Low-Light Image and Video Enhancement Using Deep Learning: A Survey

The field of low-light image enhancement (LLIE) experiences significant challenges given the inherent issues associated with poorly illuminated imaging conditions. This survey paper offers an exhaustive overview of advancements in LLIE, emphasizing the growing prominence of deep learning solutions within this domain. The surveyed literature spans multiple methodologies and techniques, showcasing the progression from traditional methods towards modern deep learning-based approaches for both images and videos.

Methodological Innovations

The survey identifies several categories of deep learning-based LLIE techniques, including supervised, semi-supervised, unsupervised, reinforcement, and zero-shot learning. Supervised learning methods continue to dominate the field, largely due to well-known datasets such as LOL and SID, which provide paired image sets necessary for this approach. Techniques like the multi-branch architecture (MBLLEN) and Retinex-based methodologies (e.g., Retinex-Net, KinD) demonstrate that segregating the illumination and reflectance components yields promising results when enhancing low-light content.

Unsprervised learning, notably through frameworks like EnlightenGAN, bypasses the dependency on paired datasets, appealing for scenarios lacking comprehensive data sets. However, such techniques face instability and learning difficulties associated with the adversarial component. Zero-shot learning approaches like Zero-DCE and RUAS show promise in scenarios where external training pairs are unavailable, leveraging intrinsic image features for enhancement.

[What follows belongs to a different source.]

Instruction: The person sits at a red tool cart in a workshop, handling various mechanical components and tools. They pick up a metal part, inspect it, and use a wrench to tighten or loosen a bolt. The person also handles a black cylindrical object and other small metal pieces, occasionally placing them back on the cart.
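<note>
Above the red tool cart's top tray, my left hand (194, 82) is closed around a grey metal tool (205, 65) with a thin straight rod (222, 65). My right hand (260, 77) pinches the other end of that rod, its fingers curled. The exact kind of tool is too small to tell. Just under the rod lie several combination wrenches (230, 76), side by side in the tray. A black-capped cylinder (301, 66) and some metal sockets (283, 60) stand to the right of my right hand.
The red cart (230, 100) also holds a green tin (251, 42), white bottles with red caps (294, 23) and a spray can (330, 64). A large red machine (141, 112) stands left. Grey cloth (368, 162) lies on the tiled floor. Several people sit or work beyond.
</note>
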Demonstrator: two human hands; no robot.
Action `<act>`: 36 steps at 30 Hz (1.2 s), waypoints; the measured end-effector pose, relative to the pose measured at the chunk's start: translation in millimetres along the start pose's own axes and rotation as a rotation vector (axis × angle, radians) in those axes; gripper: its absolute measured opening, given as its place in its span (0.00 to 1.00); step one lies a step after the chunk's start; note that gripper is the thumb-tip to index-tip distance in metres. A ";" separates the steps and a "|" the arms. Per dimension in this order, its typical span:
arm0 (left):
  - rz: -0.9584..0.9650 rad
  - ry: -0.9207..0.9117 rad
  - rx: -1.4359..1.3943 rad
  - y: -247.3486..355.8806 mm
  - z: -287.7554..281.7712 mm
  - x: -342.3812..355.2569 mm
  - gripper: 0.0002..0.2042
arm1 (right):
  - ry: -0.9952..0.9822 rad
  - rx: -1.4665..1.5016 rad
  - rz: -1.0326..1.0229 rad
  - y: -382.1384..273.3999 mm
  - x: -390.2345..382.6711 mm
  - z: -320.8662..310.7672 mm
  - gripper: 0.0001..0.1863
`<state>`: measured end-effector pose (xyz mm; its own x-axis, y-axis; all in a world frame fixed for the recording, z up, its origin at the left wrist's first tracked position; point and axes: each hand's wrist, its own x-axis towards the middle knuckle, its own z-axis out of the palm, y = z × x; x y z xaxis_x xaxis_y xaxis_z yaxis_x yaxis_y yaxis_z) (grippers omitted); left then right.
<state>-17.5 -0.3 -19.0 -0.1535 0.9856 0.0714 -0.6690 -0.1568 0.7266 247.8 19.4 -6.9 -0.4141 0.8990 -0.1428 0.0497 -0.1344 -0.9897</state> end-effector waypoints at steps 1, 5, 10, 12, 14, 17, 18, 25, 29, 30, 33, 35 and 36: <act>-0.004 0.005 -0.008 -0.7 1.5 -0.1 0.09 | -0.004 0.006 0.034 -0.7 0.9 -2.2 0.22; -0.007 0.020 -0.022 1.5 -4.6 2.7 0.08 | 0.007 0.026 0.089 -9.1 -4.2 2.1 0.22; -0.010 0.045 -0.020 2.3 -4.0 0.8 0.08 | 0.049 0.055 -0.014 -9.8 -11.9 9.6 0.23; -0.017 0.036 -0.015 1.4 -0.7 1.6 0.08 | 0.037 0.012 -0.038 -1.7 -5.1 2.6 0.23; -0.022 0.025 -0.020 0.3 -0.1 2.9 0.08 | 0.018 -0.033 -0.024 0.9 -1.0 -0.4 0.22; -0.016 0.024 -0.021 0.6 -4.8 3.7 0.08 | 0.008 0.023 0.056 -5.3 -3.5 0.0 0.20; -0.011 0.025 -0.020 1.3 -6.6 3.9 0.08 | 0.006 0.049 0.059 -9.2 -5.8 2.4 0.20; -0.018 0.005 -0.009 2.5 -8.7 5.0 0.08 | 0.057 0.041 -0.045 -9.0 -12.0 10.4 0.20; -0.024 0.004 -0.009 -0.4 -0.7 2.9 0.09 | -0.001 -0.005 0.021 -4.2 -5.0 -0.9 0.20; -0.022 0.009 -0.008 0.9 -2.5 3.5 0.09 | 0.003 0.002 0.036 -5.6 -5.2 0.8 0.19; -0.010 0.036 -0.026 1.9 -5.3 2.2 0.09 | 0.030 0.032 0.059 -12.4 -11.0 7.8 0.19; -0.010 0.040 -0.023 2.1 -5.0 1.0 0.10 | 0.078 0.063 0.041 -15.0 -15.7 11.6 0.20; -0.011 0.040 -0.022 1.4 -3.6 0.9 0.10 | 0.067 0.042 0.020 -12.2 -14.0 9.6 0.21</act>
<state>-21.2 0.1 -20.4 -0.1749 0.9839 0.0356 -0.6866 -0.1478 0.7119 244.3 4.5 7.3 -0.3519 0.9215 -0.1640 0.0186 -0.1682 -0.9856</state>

Empirical and Quantitative Evaluations

The paper introduces the comprehensive Low-Light Image and Video dataset acquired using a diverse range of mobile devices. This dataset provides a new, real-world benchmark for evaluating the generalization capability of LLIE models. Furthermore, an in-depth empirical analysis on various commonly used datasets like LOL, MIT-Adobe FiveK, and SID highlights the strengths and weaknesses of different methodologies in terms of different metrics. Important evaluation metrics include classical measures like PSNR and SSIM as well as perceptual-based metrics such as the LPIPS and non-reference evaluations such as NIQE.

Computational Considerations

The paper reviews the computational efficiency of network architectures, essential for real-time applications or deployment on limited-resource devices like smartphones. Although architectures such as U-Net are common, the community actively explores lightweight alternatives facilitating fast inference and deployment, evident in methods like Zero-DCE that adopt curve estimation rather than direct reconstruction.

Challenges and Future Research Directions

The researchers identify several open challenges in LLIE, ranging from algorithmic scalability and robustness to dataset creation. There's a compelling need for developing more realistic and larger-scale datasets, reflective of diverse real-world lighting conditions, and conducive to training more generalizable models. Additionally, crafting novel learning paradigms that effectively leverage the semantic information and preserve the perceptual naturalness of outputs remains an active research area.

In summary, this survey articulates the current landscape of deep learning solutions for LLIE, providing a valuable resource for researchers aiming to expand this field. The insights offered regarding comparative performances, unresolved challenges, and practical implications lay the groundwork for upcoming research tackling the nuances of both image and video enhancement under low-light conditions. Future work will likely explore the integration of deep learning models with more traditional methodologies, forming hybrid approaches capable of overcoming current limitations and advancing the robustness of LLIE solutions across diverse application scenarios.